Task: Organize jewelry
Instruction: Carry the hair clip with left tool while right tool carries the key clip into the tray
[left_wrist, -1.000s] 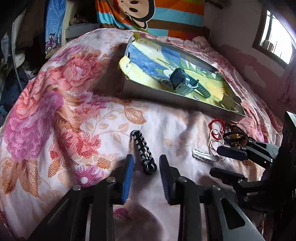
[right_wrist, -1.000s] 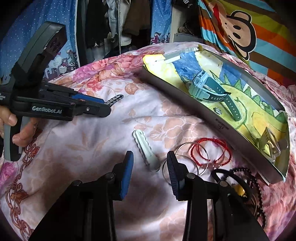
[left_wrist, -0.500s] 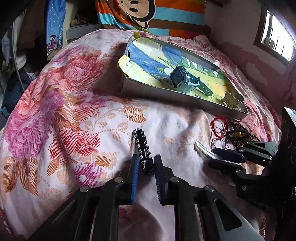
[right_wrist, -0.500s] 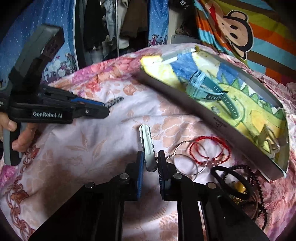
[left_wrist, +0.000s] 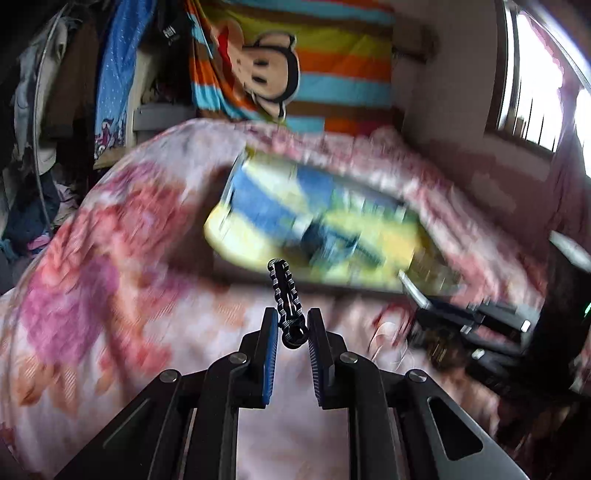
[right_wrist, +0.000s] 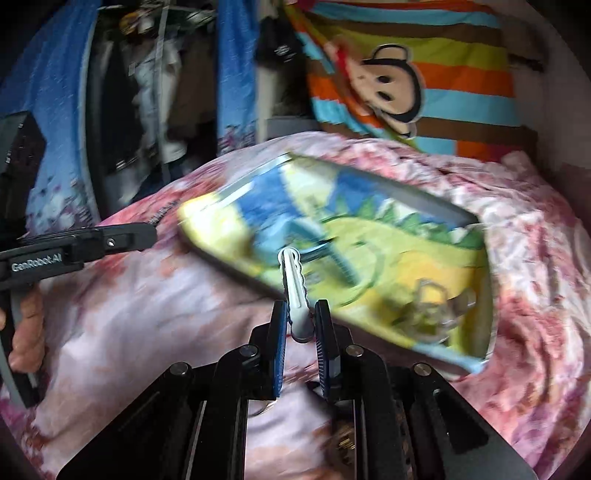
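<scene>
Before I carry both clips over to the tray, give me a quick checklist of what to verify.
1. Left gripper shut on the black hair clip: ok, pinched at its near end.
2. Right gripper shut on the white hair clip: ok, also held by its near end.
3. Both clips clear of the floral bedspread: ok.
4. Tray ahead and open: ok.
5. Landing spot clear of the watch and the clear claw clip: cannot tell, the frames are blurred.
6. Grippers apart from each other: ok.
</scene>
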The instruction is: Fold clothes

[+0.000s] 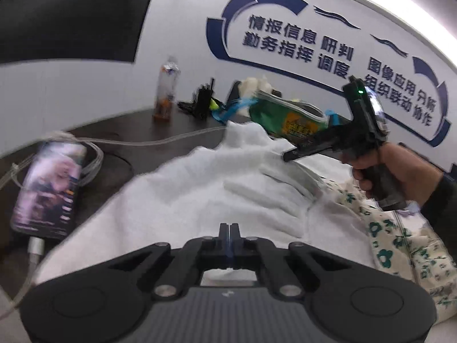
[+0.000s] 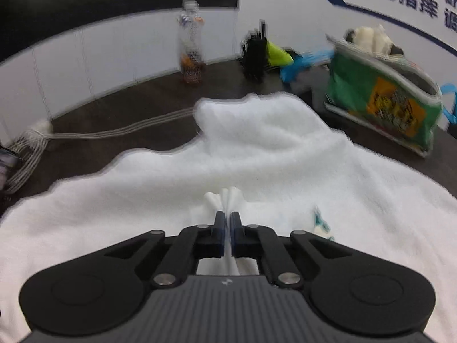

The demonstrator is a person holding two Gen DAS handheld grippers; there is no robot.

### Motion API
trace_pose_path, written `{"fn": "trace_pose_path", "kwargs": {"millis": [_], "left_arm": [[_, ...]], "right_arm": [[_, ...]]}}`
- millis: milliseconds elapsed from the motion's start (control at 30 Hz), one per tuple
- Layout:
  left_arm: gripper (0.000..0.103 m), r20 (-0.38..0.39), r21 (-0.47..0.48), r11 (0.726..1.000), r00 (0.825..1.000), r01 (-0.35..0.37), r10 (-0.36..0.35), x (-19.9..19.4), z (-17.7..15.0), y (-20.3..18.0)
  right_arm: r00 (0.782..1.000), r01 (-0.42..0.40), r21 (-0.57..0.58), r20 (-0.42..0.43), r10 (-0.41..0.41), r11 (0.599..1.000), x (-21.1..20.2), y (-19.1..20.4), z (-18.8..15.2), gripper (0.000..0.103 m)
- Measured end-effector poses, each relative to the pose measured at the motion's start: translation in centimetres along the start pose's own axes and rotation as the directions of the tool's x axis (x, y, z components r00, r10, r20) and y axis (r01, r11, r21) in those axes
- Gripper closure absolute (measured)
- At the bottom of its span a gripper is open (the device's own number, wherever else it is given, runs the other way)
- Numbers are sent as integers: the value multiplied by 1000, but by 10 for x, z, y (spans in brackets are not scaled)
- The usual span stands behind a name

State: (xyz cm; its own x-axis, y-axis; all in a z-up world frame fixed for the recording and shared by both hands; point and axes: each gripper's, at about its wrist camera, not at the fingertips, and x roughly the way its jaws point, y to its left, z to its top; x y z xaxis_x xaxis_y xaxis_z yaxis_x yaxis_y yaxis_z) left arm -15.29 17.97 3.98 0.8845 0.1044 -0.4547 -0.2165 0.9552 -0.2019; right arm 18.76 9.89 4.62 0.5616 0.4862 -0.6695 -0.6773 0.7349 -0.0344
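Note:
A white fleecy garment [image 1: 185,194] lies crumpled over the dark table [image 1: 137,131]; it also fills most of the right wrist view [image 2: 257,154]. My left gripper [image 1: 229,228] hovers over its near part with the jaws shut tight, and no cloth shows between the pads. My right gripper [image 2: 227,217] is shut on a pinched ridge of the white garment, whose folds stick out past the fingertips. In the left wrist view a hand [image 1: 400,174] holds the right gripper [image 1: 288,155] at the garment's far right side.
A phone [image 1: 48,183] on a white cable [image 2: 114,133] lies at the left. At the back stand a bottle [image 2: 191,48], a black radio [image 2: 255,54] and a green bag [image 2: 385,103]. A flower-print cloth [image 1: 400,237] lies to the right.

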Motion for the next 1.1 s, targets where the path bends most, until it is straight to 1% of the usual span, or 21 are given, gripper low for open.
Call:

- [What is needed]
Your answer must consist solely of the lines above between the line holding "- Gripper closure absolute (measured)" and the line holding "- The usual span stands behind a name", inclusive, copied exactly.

- [Answer space]
- Gripper closure absolute (measured)
- At the bottom of its span a gripper is open (the device's own number, wherever else it is given, runs the other way)
- Numbers are sent as integers: the value multiplied by 1000, but by 10 for x, z, y (spans in brackets are not scaled)
- The usual span stands behind a name

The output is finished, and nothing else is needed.